Intestinal Atresia and Stenosis

Definitions

Atresia — complete luminal interruption (no passage of intestinal contents)
Stenosis — partial narrowing of the lumen producing varying degrees of obstruction

Epidemiology and Incidence

Overall incidence: ≈ 1 in 1,500 live births (varies by series and lesion): intestinal atresia/stenosis account for ≈ 30% of congenital intestinal obstructions.
Distribution: jejunoileal atresias are most common (approximately half of cases), duodenal next, colon least common.
Multiple atresias occur in roughly 10%–20% of cases (higher in jejunoileal and colonic disease).

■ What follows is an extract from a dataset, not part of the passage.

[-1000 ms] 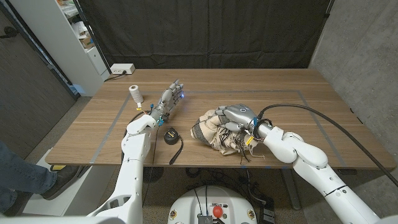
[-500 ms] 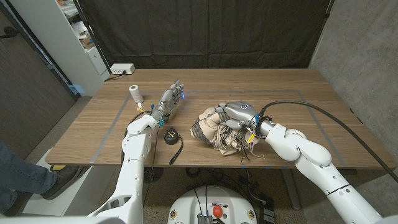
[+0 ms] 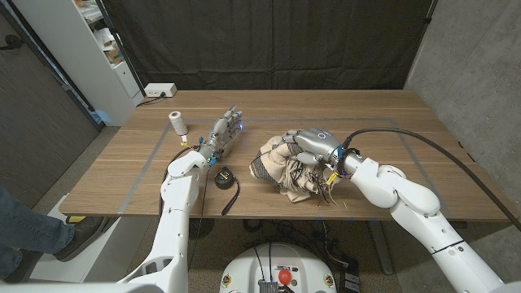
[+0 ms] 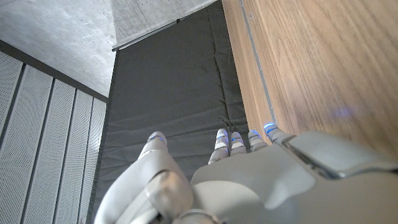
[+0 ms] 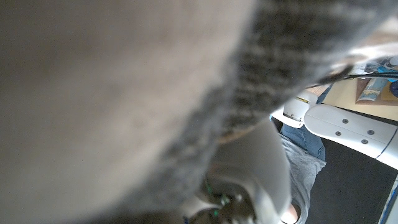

Anatomic Sites and Relative Frequency

Site	Relative frequency / key points
Jejunum / ileum	Most common site overall (~50% of intestinal atresias); often due to intrauterine vascular events; multiple lesions possible.
Duodenum	Second most common; frequently associated with other congenital anomalies (Down syndrome, cardiac defects, annular pancreas); often due to failed recanalization.
Colon	Least common (~10% of intestinal atresia); ascending colon most frequently affected; often associated with other intestinal atresias or Hirschsprung disease.

Pathogenesis

Duodenal atresia / stenosis

Primary mechanism: failure of recanalization of the duodenal lumen during embryogenesis (around 8th–10th gestational week).
Explains frequent association with other developmental anomalies and syndromes.

Jejunoileal and colonic atresia / stenosis

Most commonly due to intrauterine vascular accidents (ischemic necrosis) in the 2nd–3rd trimester leading to resorption of affected segment and resultant blind ends, mesenteric defects, or fibrous cords.
Contributing mechanisms: volvulus, intussusception, incarcerated omphalocele/gastroschisis, focal peritonitis, or extrinsic compression.
Apple-peel (type IIIb) deformity reflects extensive mesenteric vascular loss with distal small-bowel supplied by a single vessel.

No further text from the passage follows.